Doing What Comes Naturally: An ancient perspective on living in balance
When we align with the rhythms of nature, the need for discipline and effort fall away, leaving us with a sense of vitality, invigoration and light. In this workshop, take a deeper look within at what brings your life into optimal health and balance. Join Britt Bensen Steele, MPH, celebrated Ayurvedic Lifestyle Counselor and Yoga Instructor, in this practical and personal journey into what it takes to live an extraordinarily harmonious life by looking to Ayurveda, Yoga, and the wisdom of nature as your guides.

1:00 - 4:00pm
ClubSport Oregon, Studio 2
$30 Member of ClubSport / $35 Non-Member of ClubSport

Namaste,
Britt

Ayurveda Workshop.... Come One, Come All..


Fresh off the turnip truck from India.... join Britt as she shares her experience of spending 2 months with Dr. Vasant Lad, international leader in Ayurvedic Medicine. Deepen your understanding of Ayurveda or introduce yourself to this worldly healing modality.
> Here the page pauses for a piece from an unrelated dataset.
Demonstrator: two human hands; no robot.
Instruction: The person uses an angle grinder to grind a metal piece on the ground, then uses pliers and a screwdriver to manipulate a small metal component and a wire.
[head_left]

Ayurveda can balance your life, cleanse your heart and open your life up to possibilities beyond your current reality.

This is a great "primer" for upcoming workshops and classes, and an introduction to what your tongue and pulse can tell you about your health.

Explore this ancient wisdom and the multitude of ways Ayurveda can re-awaken the self-healer living in each of us...

Hope to see you there! (Even if you've been before, you won't be disappointed!)... Limited space available.

Register at www.yogapearl.com

Namaste,
Britt

A Clinic Like No Other


The "waiting room" outside of the screen door leading into the clinic. Most of these patients are farm workers.

We have completed two weeks of clinical training and suffice it to say it has been overwhelmingly satiating. We spend 10-14 hours per day split between classroom studies, clinical observations, and assisting the physician. We navigate this ancient land, in search of food that we can stomach, admiring the people, keeping our sunglasses on our bright western faces, with ankles and arms covered. There are 8 students, 1 administrator, and 1 physician.

Clinic is the most graceful of the experiences. As we sit and observe vast socio-economic strata coming and going, their purpose for visiting Dr. Vasant Lad, reminds me of our sameness. There are physicians from across the globe accompanying their patients with perplexing symptoms to the most impoverished farm workers exhibiting signs of malnutrition. We have seen typhoid fever, scorosis of the liver, kidney failure, cancer, schizophrenia, depression, servere anorexia (not the psychological type, but cause by internal mal-absorption), and the rarest of skin conditions.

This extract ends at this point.